The statue, they told him, must be placed on Giulietta and Romeo’s grave, and it must be covered in the purest gold. It must depict the young couple and do it in such a way that it would become an antidote to Friar Lorenzo’s curse. Salimbeni must take the precious gems from Giulietta’s bridal crown and use them as eyes in the sculpture: two green emeralds in the head of Romeo, and two blue sapphires in the head of Giulietta. And underneath the statue, an inscription must read:

Here sleeps true and faithful Giulietta

By the love and mercy of God

To be woken by Romeo, her rightful spouse

In an hour of perfect grace

In that way, Salimbeni could artificially re-create their moment of resurrection, allowing the two young lovers to behold each other again and forever, and allowing every citizen of Siena to see the sculpture and call Salimbeni a generous and religious man.

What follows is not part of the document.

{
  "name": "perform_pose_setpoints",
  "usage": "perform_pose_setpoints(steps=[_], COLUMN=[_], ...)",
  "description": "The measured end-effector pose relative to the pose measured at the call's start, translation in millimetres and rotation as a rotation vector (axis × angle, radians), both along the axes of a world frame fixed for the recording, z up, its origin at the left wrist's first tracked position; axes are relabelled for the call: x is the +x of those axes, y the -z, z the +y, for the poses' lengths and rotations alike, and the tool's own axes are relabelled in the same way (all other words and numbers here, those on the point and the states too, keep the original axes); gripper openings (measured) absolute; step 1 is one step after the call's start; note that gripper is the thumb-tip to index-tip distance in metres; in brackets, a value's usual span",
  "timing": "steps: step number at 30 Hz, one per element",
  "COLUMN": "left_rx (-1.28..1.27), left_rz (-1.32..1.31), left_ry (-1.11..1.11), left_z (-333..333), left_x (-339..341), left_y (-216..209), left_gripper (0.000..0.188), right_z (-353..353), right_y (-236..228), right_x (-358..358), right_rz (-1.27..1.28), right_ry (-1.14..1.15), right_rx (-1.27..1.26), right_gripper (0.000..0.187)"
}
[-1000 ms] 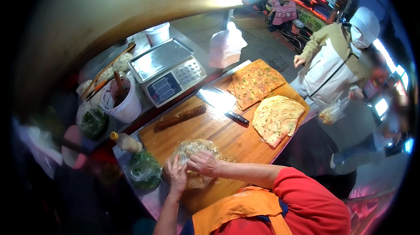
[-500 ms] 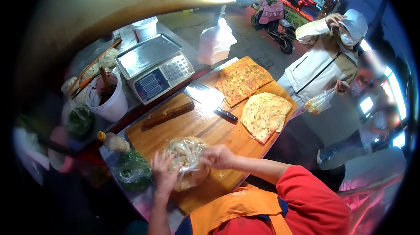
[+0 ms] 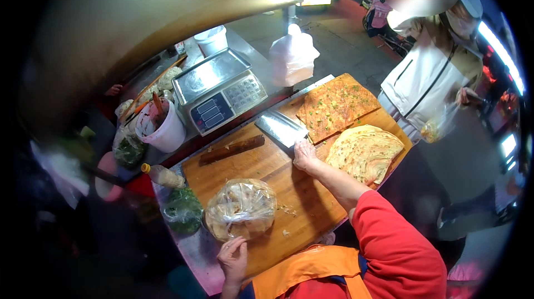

To aid this impression, however, Salimbeni must make sure to cultivate a story of his own benevolence, and to commission a tale that freed him from guilt altogether. The tale must be of Romeo and Giulietta, and it must contain much poetry and much confusion, as good art does, for an accomplished storyteller brimming with dazzling falsehoods commands far more attention than an honest bore.

As for those people who would still not be silent on the issue of Salimbeni’s guilt, they must be silenced, either by gold in their hands or iron in their backs. For only by getting rid of such malicious tongues could Salimbeni ever hope to be purified in the eyes of the people and find his way back into their prayers and thus into the holy ears of Heaven.

Those were the recommendations from the university professors, and Salimbeni set about meeting their demands with much vigor. Firstly-following their own advice-he made sure to silence the professors before they could slander him. Secondly, he employed a local poet to fabricate a tale about two star-crossed lovers whose tragic deaths were no one’s fault but their own, and to circulate it among the reading classes, not as fiction, but as a truth shamefully ignored. Finally, Salimbeni employed the great artist, Maestro Ambrogio, to oversee the work with the golden statue. And once it was ready-with the precious eyes in place-he posted four armed guards in the chapel at all times, to protect the immortal couple.

But even the statue and the guards could not hold the Plague at bay. For over a year the horrible disease ravaged Siena, covering healthy bodies in black boils and killing almost everyone it touched. Half the entire population perished-for every person that lived, another died. In the end, there were not enough survivors to bury the dead; the streets ran with rot and gore, and those who could still eat were starving for lack of food.

Once it was over, the world had changed. The slate of men’s memory had been wiped clean, for better and for worse. Those who had survived were too busy with their needs to care much for art and old gossip, and so the story of Romeo and Giulietta became little more than a faint echo from another world, occasionally remembered, but only in fragments. As for the grave, it was gone forever, buried under a mountain of death, and few people were left who knew the value of the statue. Maestro Ambrogio, who had personally affixed the gemstones and knew what they were, was one of the many thousand Sienese who had died during the Plague.

WHEN MONNA MINA had heard everything Monna Cecilia knew about Friar Lorenzo, she decided that there was still something that could be done to appease his ghost. And so on a day when her husband had seemed particularly enamored with her before riding off on business, she ordered six capable servants to follow her into the basement and break up the floor of the old torture chamber.